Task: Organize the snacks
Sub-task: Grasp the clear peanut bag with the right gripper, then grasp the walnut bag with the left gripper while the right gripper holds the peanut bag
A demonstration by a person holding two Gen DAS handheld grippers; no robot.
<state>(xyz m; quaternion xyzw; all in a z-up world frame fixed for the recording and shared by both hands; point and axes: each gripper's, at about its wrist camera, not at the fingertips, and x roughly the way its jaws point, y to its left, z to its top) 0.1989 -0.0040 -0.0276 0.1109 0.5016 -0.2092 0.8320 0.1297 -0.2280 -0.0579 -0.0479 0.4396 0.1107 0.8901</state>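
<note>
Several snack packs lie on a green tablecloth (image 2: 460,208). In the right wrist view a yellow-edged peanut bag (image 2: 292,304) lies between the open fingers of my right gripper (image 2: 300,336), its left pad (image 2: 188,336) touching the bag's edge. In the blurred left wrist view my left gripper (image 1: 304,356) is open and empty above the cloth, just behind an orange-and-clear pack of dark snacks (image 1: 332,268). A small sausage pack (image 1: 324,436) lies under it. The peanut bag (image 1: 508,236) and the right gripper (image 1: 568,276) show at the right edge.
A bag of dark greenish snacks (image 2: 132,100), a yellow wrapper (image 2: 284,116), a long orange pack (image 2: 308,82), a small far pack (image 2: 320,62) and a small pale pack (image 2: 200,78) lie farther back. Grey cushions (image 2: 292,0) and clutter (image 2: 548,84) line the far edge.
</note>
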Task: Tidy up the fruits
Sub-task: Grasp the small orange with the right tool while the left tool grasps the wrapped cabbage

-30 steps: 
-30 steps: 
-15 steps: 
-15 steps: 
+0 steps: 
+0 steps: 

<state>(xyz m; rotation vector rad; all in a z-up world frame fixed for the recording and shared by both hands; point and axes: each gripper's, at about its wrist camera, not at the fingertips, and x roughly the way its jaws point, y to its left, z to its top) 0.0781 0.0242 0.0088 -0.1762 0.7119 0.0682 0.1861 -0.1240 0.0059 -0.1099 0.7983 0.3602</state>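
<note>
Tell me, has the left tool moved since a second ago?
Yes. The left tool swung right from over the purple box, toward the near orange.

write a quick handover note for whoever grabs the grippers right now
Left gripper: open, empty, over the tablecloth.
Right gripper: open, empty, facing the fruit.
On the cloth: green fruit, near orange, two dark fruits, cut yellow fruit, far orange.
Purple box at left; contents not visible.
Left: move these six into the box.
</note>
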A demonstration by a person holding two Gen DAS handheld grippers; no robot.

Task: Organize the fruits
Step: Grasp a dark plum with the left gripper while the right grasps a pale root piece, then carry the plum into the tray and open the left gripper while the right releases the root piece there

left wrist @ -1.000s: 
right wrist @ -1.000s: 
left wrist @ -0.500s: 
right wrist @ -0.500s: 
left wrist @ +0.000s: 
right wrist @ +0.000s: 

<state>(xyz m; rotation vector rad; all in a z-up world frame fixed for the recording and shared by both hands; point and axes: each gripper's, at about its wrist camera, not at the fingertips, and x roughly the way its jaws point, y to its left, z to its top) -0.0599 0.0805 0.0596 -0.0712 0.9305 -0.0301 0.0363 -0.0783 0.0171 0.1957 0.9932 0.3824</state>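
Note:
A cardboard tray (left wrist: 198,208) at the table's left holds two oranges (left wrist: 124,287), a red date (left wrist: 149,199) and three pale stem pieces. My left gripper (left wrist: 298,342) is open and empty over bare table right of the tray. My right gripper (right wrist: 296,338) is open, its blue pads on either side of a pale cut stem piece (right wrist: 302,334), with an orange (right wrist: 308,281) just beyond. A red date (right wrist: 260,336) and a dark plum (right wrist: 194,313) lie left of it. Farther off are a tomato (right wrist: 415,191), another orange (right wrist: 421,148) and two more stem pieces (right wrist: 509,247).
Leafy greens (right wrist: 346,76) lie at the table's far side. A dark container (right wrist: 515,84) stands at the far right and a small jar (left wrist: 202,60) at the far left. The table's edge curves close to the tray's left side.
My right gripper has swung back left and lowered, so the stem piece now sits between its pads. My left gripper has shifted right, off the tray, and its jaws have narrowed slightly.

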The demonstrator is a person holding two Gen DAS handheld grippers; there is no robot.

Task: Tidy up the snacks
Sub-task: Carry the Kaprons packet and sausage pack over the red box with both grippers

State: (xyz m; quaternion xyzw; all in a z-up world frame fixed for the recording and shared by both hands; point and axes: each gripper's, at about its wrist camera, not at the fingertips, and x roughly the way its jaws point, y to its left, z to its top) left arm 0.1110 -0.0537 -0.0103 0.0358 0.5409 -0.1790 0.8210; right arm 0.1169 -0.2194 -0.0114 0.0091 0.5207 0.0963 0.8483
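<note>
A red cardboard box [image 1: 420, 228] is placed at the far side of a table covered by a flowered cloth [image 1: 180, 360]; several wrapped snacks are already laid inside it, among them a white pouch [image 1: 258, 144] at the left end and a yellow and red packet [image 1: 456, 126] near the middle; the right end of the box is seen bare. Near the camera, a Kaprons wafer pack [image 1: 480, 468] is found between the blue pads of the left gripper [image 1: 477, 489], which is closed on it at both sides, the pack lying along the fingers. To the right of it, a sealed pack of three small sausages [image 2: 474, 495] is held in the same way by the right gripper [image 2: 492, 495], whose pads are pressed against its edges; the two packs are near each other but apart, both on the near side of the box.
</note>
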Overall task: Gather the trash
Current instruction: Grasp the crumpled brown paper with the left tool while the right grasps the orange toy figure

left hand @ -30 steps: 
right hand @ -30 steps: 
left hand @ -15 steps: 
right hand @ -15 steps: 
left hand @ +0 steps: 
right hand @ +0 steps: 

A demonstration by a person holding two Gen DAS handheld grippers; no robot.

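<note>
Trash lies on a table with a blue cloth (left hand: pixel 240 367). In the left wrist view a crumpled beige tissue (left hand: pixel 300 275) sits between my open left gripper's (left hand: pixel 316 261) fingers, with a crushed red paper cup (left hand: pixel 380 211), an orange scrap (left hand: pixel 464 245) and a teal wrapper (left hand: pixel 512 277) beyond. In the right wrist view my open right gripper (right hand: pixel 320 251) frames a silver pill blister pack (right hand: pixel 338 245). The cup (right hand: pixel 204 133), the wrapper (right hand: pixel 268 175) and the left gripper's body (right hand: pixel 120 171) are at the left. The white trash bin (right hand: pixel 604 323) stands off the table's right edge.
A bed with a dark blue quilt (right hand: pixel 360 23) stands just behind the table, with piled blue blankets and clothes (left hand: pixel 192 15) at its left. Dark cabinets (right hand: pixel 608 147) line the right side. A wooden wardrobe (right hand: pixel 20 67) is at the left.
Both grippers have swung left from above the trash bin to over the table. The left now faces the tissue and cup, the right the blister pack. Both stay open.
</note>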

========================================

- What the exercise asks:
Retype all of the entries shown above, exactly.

- Finished task:
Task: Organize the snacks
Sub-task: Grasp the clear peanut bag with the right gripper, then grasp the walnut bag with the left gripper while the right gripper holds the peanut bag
A demonstration by a person holding two Gen DAS handheld grippers; no robot.
<state>(xyz m; quaternion xyzw; all in a z-up world frame fixed for the recording and shared by both hands; point and axes: each gripper's, at about its wrist camera, not at the fingertips, and x roughly the way its jaws point, y to its left, z to its top) 0.1989 -0.0040 -0.0276 0.1109 0.5016 -0.2092 0.8320 0.1297 -0.2280 -0.0579 -0.0479 0.4396 0.1107 0.8901</state>
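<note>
Several snack packs lie on a green tablecloth (image 2: 460,208). In the right wrist view a yellow-edged peanut bag (image 2: 292,304) lies between the open fingers of my right gripper (image 2: 300,336), its left pad (image 2: 188,336) touching the bag's edge. In the blurred left wrist view my left gripper (image 1: 304,356) is open and empty above the cloth, just behind an orange-and-clear pack of dark snacks (image 1: 332,268). A small sausage pack (image 1: 324,436) lies under it. The peanut bag (image 1: 508,236) and the right gripper (image 1: 568,276) show at the right edge.
A bag of dark greenish snacks (image 2: 132,100), a yellow wrapper (image 2: 284,116), a long orange pack (image 2: 308,82), a small far pack (image 2: 320,62) and a small pale pack (image 2: 200,78) lie farther back. Grey cushions (image 2: 292,0) and clutter (image 2: 548,84) line the far edge.
</note>
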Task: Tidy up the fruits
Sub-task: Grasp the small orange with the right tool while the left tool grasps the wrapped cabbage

-30 steps: 
-30 steps: 
-15 steps: 
-15 steps: 
+0 steps: 
+0 steps: 

<state>(xyz m; rotation vector rad; all in a z-up world frame fixed for the recording and shared by both hands; point and axes: each gripper's, at about its wrist camera, not at the fingertips, and x roughly the way its jaws point, y to its left, z to its top) 0.0781 0.0242 0.0088 -0.1762 0.7119 0.0682 0.1861 -0.1240 0.0059 -0.1099 0.7983 0.3602</state>
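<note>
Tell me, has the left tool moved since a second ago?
Yes. The left tool swung right from over the purple box, toward the near orange.

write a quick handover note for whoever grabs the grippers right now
Left gripper: open, empty, over the tablecloth.
Right gripper: open, empty, facing the fruit.
On the cloth: green fruit, near orange, two dark fruits, cut yellow fruit, far orange.
Purple box at left; contents not visible.
Left: move these six into the box.
</note>
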A demonstration by a person holding two Gen DAS handheld grippers; no robot.

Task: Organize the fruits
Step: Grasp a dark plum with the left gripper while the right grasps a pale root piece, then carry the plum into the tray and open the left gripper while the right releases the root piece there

left wrist @ -1.000s: 
right wrist @ -1.000s: 
left wrist @ -0.500s: 
right wrist @ -0.500s: 
left wrist @ +0.000s: 
right wrist @ +0.000s: 

<state>(xyz m; rotation vector rad; all in a z-up world frame fixed for the recording and shared by both hands; point and axes: each gripper's, at about its wrist camera, not at the fingertips, and x roughly the way its jaws point, y to its left, z to its top) -0.0599 0.0805 0.0596 -0.0712 0.9305 -0.0301 0.0363 -0.0783 0.0171 0.1957 0.9932 0.3824</state>
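Note:
A cardboard tray (left wrist: 198,208) at the table's left holds two oranges (left wrist: 124,287), a red date (left wrist: 149,199) and three pale stem pieces. My left gripper (left wrist: 298,342) is open and empty over bare table right of the tray. My right gripper (right wrist: 296,338) is open, its blue pads on either side of a pale cut stem piece (right wrist: 302,334), with an orange (right wrist: 308,281) just beyond. A red date (right wrist: 260,336) and a dark plum (right wrist: 194,313) lie left of it. Farther off are a tomato (right wrist: 415,191), another orange (right wrist: 421,148) and two more stem pieces (right wrist: 509,247).
Leafy greens (right wrist: 346,76) lie at the table's far side. A dark container (right wrist: 515,84) stands at the far right and a small jar (left wrist: 202,60) at the far left. The table's edge curves close to the tray's left side.
My right gripper has swung back left and lowered, so the stem piece now sits between its pads. My left gripper has shifted right, off the tray, and its jaws have narrowed slightly.
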
The demonstrator is a person holding two Gen DAS handheld grippers; there is no robot.

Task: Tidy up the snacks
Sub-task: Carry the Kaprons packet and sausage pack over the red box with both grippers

State: (xyz m; quaternion xyzw; all in a z-up world frame fixed for the recording and shared by both hands; point and axes: each gripper's, at about its wrist camera, not at the fingertips, and x roughly the way its jaws point, y to its left, z to its top) left arm 0.1110 -0.0537 -0.0103 0.0358 0.5409 -0.1790 0.8210; right arm 0.1169 -0.2194 -0.0114 0.0091 0.5207 0.0963 0.8483
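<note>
A red cardboard box [image 1: 420, 228] is placed at the far side of a table covered by a flowered cloth [image 1: 180, 360]; several wrapped snacks are already laid inside it, among them a white pouch [image 1: 258, 144] at the left end and a yellow and red packet [image 1: 456, 126] near the middle; the right end of the box is seen bare. Near the camera, a Kaprons wafer pack [image 1: 480, 468] is found between the blue pads of the left gripper [image 1: 477, 489], which is closed on it at both sides, the pack lying along the fingers. To the right of it, a sealed pack of three small sausages [image 2: 474, 495] is held in the same way by the right gripper [image 2: 492, 495], whose pads are pressed against its edges; the two packs are near each other but apart, both on the near side of the box.
</note>
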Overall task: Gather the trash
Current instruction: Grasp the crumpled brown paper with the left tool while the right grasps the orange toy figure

left hand @ -30 steps: 
right hand @ -30 steps: 
left hand @ -15 steps: 
right hand @ -15 steps: 
left hand @ +0 steps: 
right hand @ +0 steps: 

A demonstration by a person holding two Gen DAS handheld grippers; no robot.

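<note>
Trash lies on a table with a blue cloth (left hand: pixel 240 367). In the left wrist view a crumpled beige tissue (left hand: pixel 300 275) sits between my open left gripper's (left hand: pixel 316 261) fingers, with a crushed red paper cup (left hand: pixel 380 211), an orange scrap (left hand: pixel 464 245) and a teal wrapper (left hand: pixel 512 277) beyond. In the right wrist view my open right gripper (right hand: pixel 320 251) frames a silver pill blister pack (right hand: pixel 338 245). The cup (right hand: pixel 204 133), the wrapper (right hand: pixel 268 175) and the left gripper's body (right hand: pixel 120 171) are at the left. The white trash bin (right hand: pixel 604 323) stands off the table's right edge.
A bed with a dark blue quilt (right hand: pixel 360 23) stands just behind the table, with piled blue blankets and clothes (left hand: pixel 192 15) at its left. Dark cabinets (right hand: pixel 608 147) line the right side. A wooden wardrobe (right hand: pixel 20 67) is at the left.
Both grippers have swung left from above the trash bin to over the table. The left now faces the tissue and cup, the right the blister pack. Both stay open.
</note>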

Here the output is complete.